▸ **What to work on**
Pick out and copy every line below that has the word "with".

▸ **Records shown**
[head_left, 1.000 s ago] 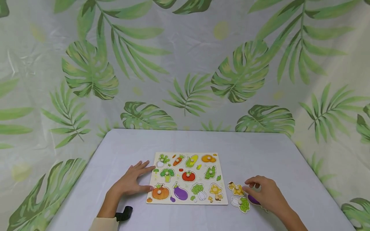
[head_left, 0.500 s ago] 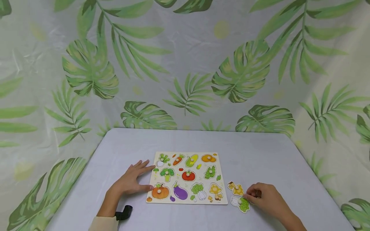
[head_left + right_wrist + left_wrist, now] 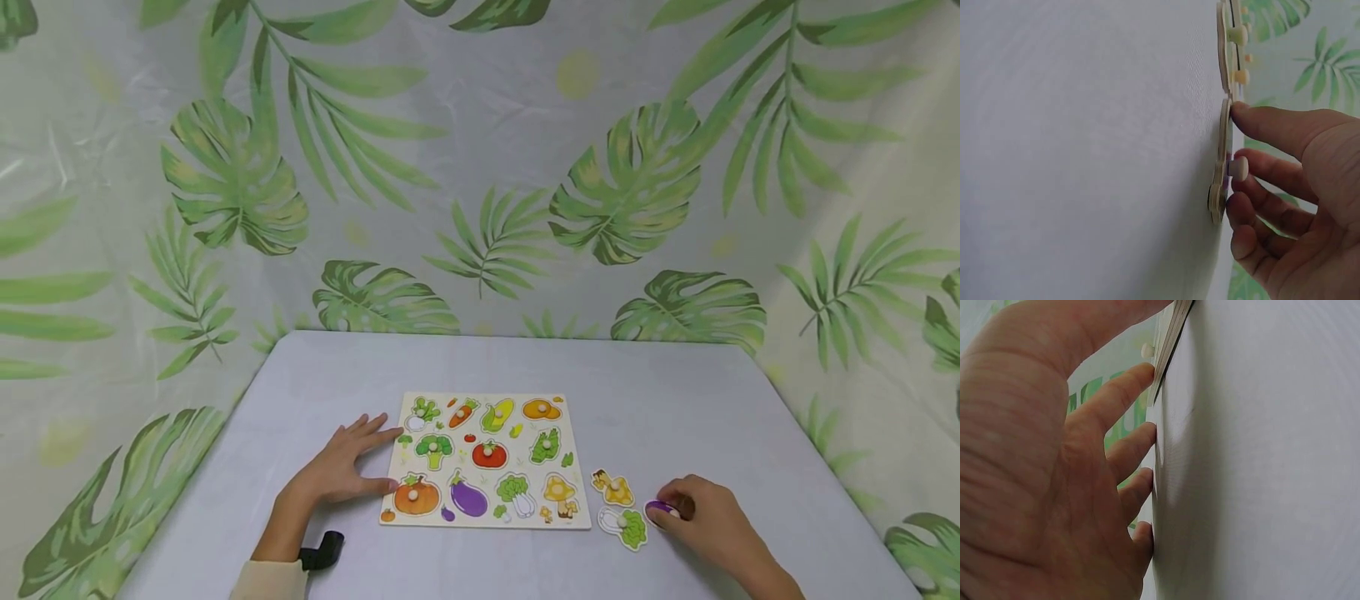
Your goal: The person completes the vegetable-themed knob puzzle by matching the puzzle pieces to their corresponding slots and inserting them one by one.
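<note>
My left hand [image 3: 337, 467] spreads its fingers at the left side of a wooden vegetable puzzle board [image 3: 519, 458]; its thumb and index fingertip touch the edge. Right of the board, my right hand [image 3: 708, 517] holds a purple eggplant puzzle piece [image 3: 654, 507] low at the table. In the right wrist view, the thumb touches one end of that eggplant piece [image 3: 1223, 134], while curled fingers lie around its knob [image 3: 1239, 169] and other end. Beside it are a yellow mushroom piece [image 3: 618, 492] and a bok choy piece [image 3: 634, 530].
Knobbed pieces such as the pumpkin [image 3: 427, 502] and tomato [image 3: 498, 458] sit in the board. The eggplant, bok choy and mushroom pictures there have no knobs. A white cloth [image 3: 480, 362] covers the table, before a leaf-patterned curtain [image 3: 495, 150].
The right hand first reached over the eggplant piece, then covered it; now the purple end shows left of the fingers, turned from before. The left hand and board look unmoved.
</note>
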`<act>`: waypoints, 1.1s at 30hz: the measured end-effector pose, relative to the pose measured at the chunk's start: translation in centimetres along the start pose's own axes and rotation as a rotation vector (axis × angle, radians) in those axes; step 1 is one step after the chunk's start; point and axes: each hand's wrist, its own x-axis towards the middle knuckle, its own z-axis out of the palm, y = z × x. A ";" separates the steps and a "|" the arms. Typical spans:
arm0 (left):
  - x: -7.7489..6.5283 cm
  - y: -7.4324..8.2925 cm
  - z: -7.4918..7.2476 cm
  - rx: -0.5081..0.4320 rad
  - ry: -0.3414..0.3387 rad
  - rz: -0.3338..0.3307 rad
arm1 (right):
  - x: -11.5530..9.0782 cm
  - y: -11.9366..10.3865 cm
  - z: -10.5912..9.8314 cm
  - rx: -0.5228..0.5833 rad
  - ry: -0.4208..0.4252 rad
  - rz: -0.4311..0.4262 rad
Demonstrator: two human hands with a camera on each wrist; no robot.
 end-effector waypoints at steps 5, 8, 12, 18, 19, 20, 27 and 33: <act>0.1 0.2 -0.1 0.010 -0.005 -0.018 | -0.5 0.6 -0.4 -0.008 0.003 0.057; 0.2 0.2 -0.1 0.011 -0.007 -0.026 | -0.7 0.7 -0.6 0.001 0.000 0.069; 0.2 0.0 0.0 0.012 -0.003 -0.025 | -1.0 0.8 -0.7 0.004 0.010 0.054; 0.1 -0.1 0.2 0.003 -0.001 -0.022 | -1.0 0.9 -0.5 -0.006 0.051 0.009; 0.1 -0.1 0.2 0.003 0.001 -0.018 | -1.0 0.9 -0.5 -0.005 0.060 0.000; 0.1 -0.1 0.2 0.002 0.000 -0.019 | -0.9 0.9 -0.5 -0.004 0.072 -0.008; 0.3 -0.2 0.3 0.012 -0.005 -0.019 | -0.7 0.6 -0.6 0.016 0.135 -0.051; 0.3 -0.3 0.3 0.013 0.001 -0.013 | -0.5 0.0 -0.9 0.018 0.185 -0.100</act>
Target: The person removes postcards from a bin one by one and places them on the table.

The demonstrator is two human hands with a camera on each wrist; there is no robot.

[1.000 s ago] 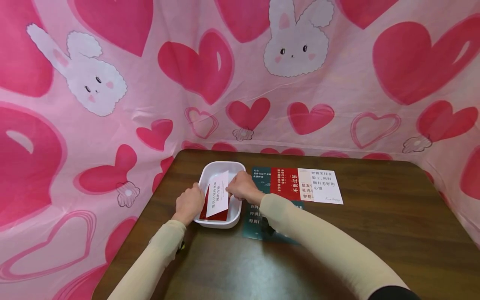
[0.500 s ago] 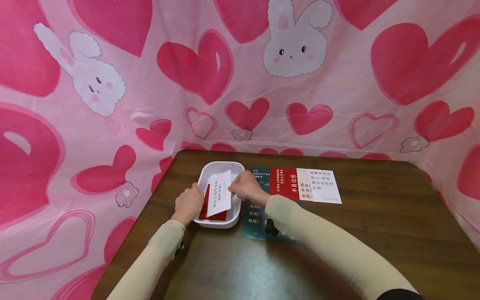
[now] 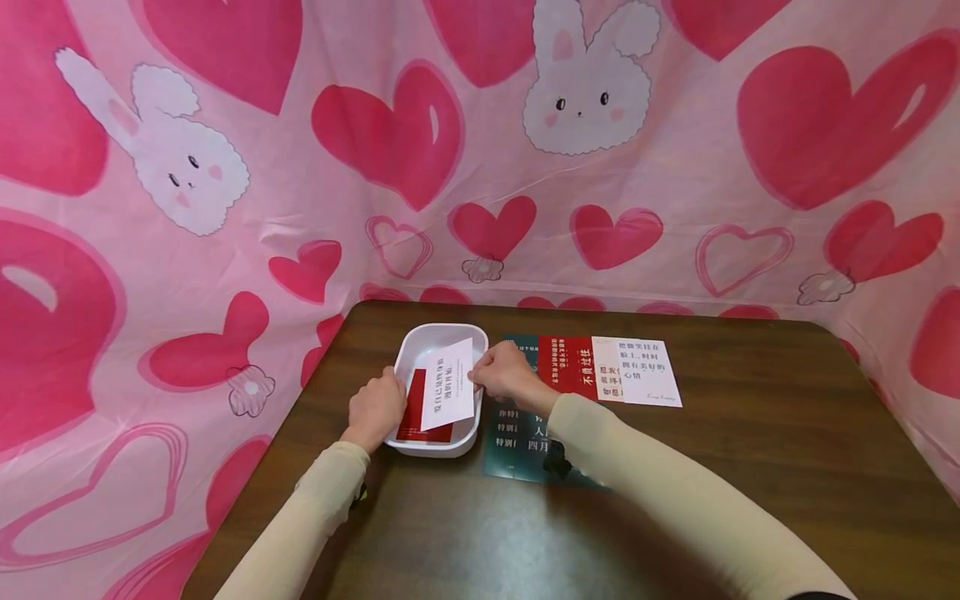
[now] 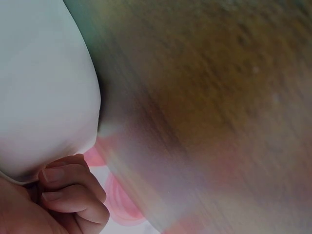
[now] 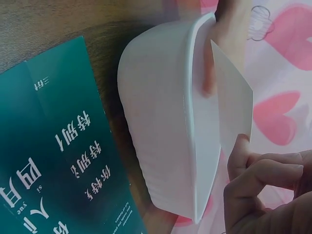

▸ **Response to this task**
Demonstrator: two human hands with a camera on each wrist; no robot.
The demonstrator is two human hands with a camera on each wrist; there is no robot.

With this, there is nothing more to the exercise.